WHAT TO DO
Print each of the entries exactly, leaving nothing out.

RECORDS SHOWN
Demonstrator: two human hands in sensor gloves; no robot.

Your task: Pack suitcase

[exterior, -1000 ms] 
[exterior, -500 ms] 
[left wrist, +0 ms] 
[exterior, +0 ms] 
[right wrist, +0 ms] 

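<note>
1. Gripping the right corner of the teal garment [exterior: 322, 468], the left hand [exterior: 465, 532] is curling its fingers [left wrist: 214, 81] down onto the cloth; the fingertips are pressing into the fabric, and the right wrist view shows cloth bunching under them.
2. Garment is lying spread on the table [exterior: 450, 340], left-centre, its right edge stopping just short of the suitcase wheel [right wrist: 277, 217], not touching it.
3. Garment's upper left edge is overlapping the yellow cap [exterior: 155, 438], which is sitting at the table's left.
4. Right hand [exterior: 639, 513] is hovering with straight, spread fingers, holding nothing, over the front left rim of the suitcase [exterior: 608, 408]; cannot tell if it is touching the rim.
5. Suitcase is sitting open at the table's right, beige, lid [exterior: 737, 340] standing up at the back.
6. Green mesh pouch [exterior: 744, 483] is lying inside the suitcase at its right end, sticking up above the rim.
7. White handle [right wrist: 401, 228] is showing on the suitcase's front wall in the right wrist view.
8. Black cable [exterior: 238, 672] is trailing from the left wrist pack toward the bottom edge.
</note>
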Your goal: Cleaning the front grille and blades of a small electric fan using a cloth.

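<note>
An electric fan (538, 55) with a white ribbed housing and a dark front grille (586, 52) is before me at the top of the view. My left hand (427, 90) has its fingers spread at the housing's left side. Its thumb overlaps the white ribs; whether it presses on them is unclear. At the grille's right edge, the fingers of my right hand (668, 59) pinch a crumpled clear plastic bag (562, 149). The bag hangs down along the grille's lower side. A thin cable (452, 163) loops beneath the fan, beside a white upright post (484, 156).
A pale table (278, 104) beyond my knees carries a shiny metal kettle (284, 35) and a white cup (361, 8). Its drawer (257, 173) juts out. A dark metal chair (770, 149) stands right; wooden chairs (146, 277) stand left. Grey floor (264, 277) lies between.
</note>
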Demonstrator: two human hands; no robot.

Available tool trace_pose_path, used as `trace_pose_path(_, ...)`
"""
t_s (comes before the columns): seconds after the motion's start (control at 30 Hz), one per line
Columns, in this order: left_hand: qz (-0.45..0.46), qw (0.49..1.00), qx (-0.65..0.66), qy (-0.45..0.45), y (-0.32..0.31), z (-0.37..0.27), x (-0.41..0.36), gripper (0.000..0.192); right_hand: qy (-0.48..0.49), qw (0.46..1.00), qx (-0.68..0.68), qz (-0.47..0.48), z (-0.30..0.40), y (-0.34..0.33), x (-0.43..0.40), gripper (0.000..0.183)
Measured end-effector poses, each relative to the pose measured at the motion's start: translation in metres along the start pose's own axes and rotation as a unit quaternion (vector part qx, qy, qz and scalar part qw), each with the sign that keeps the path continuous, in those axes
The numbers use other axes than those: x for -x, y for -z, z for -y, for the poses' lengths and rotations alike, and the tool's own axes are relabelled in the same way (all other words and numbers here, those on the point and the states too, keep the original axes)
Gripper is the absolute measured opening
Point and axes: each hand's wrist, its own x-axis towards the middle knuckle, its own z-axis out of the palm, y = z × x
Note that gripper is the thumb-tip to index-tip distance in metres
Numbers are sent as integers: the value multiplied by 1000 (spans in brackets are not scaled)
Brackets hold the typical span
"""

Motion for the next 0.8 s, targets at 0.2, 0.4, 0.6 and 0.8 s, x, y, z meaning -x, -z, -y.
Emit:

SOLUTION TO THIS PROBLEM
Demonstrator: two human hands in sensor gloves; no robot.

Your task: Pack suitcase

[exterior, -1000 ms] 
[exterior, -500 ms] 
[left wrist, +0 ms] 
[exterior, +0 ms] 
[right wrist, +0 ms] 

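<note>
1. Gripping the right corner of the teal garment [exterior: 322, 468], the left hand [exterior: 465, 532] is curling its fingers [left wrist: 214, 81] down onto the cloth; the fingertips are pressing into the fabric, and the right wrist view shows cloth bunching under them.
2. Garment is lying spread on the table [exterior: 450, 340], left-centre, its right edge stopping just short of the suitcase wheel [right wrist: 277, 217], not touching it.
3. Garment's upper left edge is overlapping the yellow cap [exterior: 155, 438], which is sitting at the table's left.
4. Right hand [exterior: 639, 513] is hovering with straight, spread fingers, holding nothing, over the front left rim of the suitcase [exterior: 608, 408]; cannot tell if it is touching the rim.
5. Suitcase is sitting open at the table's right, beige, lid [exterior: 737, 340] standing up at the back.
6. Green mesh pouch [exterior: 744, 483] is lying inside the suitcase at its right end, sticking up above the rim.
7. White handle [right wrist: 401, 228] is showing on the suitcase's front wall in the right wrist view.
8. Black cable [exterior: 238, 672] is trailing from the left wrist pack toward the bottom edge.
</note>
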Your goal: Cleaning the front grille and blades of a small electric fan using a cloth.

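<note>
An electric fan (538, 55) with a white ribbed housing and a dark front grille (586, 52) is before me at the top of the view. My left hand (427, 90) has its fingers spread at the housing's left side. Its thumb overlaps the white ribs; whether it presses on them is unclear. At the grille's right edge, the fingers of my right hand (668, 59) pinch a crumpled clear plastic bag (562, 149). The bag hangs down along the grille's lower side. A thin cable (452, 163) loops beneath the fan, beside a white upright post (484, 156).
A pale table (278, 104) beyond my knees carries a shiny metal kettle (284, 35) and a white cup (361, 8). Its drawer (257, 173) juts out. A dark metal chair (770, 149) stands right; wooden chairs (146, 277) stand left. Grey floor (264, 277) lies between.
</note>
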Demonstrator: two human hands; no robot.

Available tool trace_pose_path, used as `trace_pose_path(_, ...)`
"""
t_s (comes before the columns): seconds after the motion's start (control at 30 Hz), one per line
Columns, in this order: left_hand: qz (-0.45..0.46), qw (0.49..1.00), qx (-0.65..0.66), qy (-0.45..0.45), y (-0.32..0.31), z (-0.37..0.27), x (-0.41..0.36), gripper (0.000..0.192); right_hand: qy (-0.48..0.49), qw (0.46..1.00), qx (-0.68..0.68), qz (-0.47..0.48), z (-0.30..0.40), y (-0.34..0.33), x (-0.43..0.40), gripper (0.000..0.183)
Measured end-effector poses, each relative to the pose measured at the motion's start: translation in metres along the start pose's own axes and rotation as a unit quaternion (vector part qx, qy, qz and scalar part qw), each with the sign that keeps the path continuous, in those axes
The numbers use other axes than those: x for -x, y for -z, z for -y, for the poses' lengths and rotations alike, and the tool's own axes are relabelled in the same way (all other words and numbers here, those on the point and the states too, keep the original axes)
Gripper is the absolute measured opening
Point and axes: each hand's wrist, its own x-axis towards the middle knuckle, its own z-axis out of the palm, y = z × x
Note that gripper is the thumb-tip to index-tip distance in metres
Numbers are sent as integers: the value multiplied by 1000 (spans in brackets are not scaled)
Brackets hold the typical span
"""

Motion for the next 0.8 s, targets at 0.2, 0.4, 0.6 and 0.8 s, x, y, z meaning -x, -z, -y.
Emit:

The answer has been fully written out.